I like the idea of orange/lemon peel on the grass - going to give that a try for my front lawn...


----------



## Kerr (Mar 27, 2012)

Spray iron x on the ground around your space. 

1) no cats will come near. 

2) no person will come near.

3) guaranteed wide parking space left too.


----------



## bruce92 (Oct 2, 2012)

land mines 
or you can get cat scarers that let off a high pitch noise that children and teens can here


----------



## -Raven- (Aug 26, 2010)

Dixondmn said:


> they also hate pepper. (white)


No, they love pepper. They hate cinnamon! :thumb:


----------



## -Raven- (Aug 26, 2010)

Talk to owner. If they don't care, trap it and give to the pound....


----------



## theshrew (May 21, 2008)

Will a Lemon smelling APC work ? 

The little feckers from next door have been on my car since i got it however they never went on my old car ??Work that out. 

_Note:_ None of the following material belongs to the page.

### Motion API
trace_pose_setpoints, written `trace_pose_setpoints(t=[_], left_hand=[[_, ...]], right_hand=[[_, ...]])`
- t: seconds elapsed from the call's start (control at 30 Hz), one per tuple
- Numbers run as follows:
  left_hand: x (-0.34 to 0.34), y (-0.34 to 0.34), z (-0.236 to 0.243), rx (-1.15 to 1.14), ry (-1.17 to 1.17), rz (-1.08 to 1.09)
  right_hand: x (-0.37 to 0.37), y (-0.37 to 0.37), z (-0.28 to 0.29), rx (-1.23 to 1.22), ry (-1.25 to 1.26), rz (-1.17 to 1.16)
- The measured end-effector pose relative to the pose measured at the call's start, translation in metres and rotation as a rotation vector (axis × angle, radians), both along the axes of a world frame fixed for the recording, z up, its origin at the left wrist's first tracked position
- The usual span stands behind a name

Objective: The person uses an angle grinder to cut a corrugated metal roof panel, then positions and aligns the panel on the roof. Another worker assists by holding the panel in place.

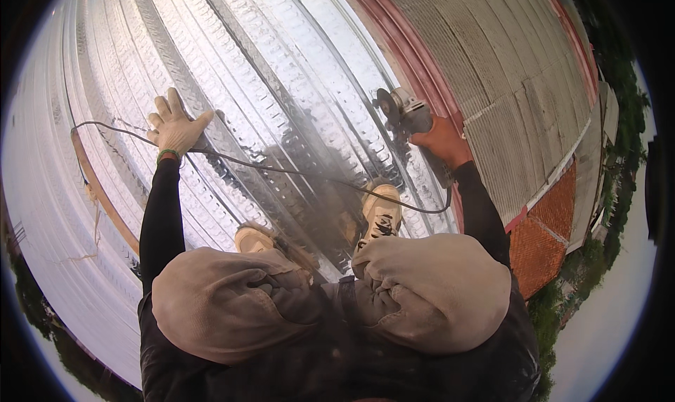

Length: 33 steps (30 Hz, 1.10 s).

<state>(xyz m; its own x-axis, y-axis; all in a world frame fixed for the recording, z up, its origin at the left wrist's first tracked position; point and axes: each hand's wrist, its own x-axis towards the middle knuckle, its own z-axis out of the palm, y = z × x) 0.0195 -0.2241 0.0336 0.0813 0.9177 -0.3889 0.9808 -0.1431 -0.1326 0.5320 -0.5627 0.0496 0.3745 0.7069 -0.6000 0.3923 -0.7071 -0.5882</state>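
Note:
My left hand point(177, 128), in a pale glove with a green band at the wrist, lies on the shiny ribbed metal roofing sheet point(281, 65) with its fingers spread and open. My right hand point(441, 139), in an orange glove, is closed around an angle grinder point(403, 111) at the sheet's right side, beside a red ribbed strip point(394, 22). The grinder's dark disc faces left; whether it touches the metal I cannot tell. A dark cord point(295, 171) loops from under my right hand across the sheet, past my left wrist.
My shoes point(381, 212) stand on the metal below my bent knees point(436, 289). To the right are weathered grey corrugated sheets point(513, 65) and an orange patch of roof point(545, 233). Beyond the roof's edges are trees point(619, 135) and sky. A brown strip point(98, 184) lies at the left.

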Motion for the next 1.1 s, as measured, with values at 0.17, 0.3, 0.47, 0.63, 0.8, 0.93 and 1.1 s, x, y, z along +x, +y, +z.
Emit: trace_pose_setpoints(t=[0.17,0.3,0.47,0.63,0.8,0.93,1.1], left_hand=[[0.006,0.001,-0.002,-0.011,-0.041,-0.009],[-0.003,-0.002,-0.001,-0.003,-0.048,0.019],[0.001,0.0,0.0,-0.021,-0.041,0.016],[-0.004,0.001,-0.002,-0.017,-0.049,0.018],[-0.002,0.002,-0.003,-0.023,-0.051,0.018],[-0.004,0.001,-0.003,-0.018,-0.058,0.02],[-0.002,0.001,-0.001,-0.024,-0.049,0.022]], right_hand=[[0.01,0.014,0.003,-0.038,-0.034,0.056],[-0.005,0.036,0.02,-0.053,-0.018,0.08],[-0.005,0.037,0.018,-0.068,0.037,0.071],[-0.01,0.044,0.021,-0.078,0.018,0.063],[-0.006,0.042,0.012,-0.063,0.053,0.063],[-0.006,0.044,0.012,-0.063,0.03,0.08],[-0.005,0.039,0.005,-0.048,0.046,0.071]])
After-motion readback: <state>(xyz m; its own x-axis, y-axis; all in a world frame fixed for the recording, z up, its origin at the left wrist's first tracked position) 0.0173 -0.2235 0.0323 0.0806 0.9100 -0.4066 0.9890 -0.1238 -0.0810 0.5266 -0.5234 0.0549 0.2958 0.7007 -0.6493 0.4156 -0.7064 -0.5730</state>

The bloke over the road was moaning about them they have been on his and scratched it i wont be supprised if he takes the cats for a walk


----------



## AllenF (Aug 20, 2012)

Pull the buggers legs off and post em through owners letterbox...
Failing that shoot the bugger.
Or catch it and cut its damned claws


----------



## alzieboy (Feb 8, 2012)

Try this it works, use your own urine poured around the perimeter of your car,

some old guy up the road from me told me it was sure to work, At first i was a bit doubtful but i gave it a go , it works !!!, just dont get your NOB out and **** round your car when the old girl next door walks past :lol:

Give it a go


----------



## jcf1966 (Jul 21, 2012)

Time is a good thing as well, cat are a creature of habit, when you park your car then just pour rain water over your car, you will find that after a week the cat will of found some were else.

I hope this helps

James


----------



## STEALTH K3 (Dec 29, 2006)

This works for me it was a nightmare when it was raining as the car was in the car port and it also provides shelter for all the cats, the car being black also it was noticeable

http://www.amazon.co.uk/STV-Interna...8Q1U/ref=sr_1_2?ie=UTF8&qid=1349812409&sr=8-2


----------



## cypukas (Aug 24, 2012)

**

:thumb:


tom-225 said:


> legally, or illegally


----------



## Bmwjc (Apr 2, 2012)

What you need is a Rottweiler or a Doberman. Watch the cat tease them....

Make sure you have some beers to hand as it will be one hell of a show!


----------



## TooFunny (Sep 18, 2012)

Get one of these so when caught you can take it back nice and easily


----------



## warren (Mar 23, 2010)

cooking fat....:lol::lol:


----------



## Cilldara (Jun 25, 2012)

bruce92 said:


> land mines
> or you can get cat scarers that let off a high pitch noise that children and teens can here


I'm 30 and I can still hear those blasted things.


----------



## Bulkhead (Oct 17, 2007)

No cats when you have snakes around!


----------



## Lupostef (Nov 20, 2011)

TooFunny said:


> Get one of these so when caught you can take it back nice and easily


Thats brilliant :lol:


----------



## tzotzo (Nov 15, 2009)

is that guy jumping on your car?


----------



## HEADPHONES (Jan 1, 2008)

Get the car waxed/sealed.
Spray bottle with water.
When parked up spray bonnet so it's covered in big beads of water.
Cats don't like wet bums.
Ever noticed how a waxed car stays wet all day after the rain if it's just parked up;-)


----------



## geoff.mac (Oct 13, 2010)

Depends where you park your car, if its up your drive plant a curry plant, that keeps them away, I put one near my pond and never had a cat there again :thumb:


----------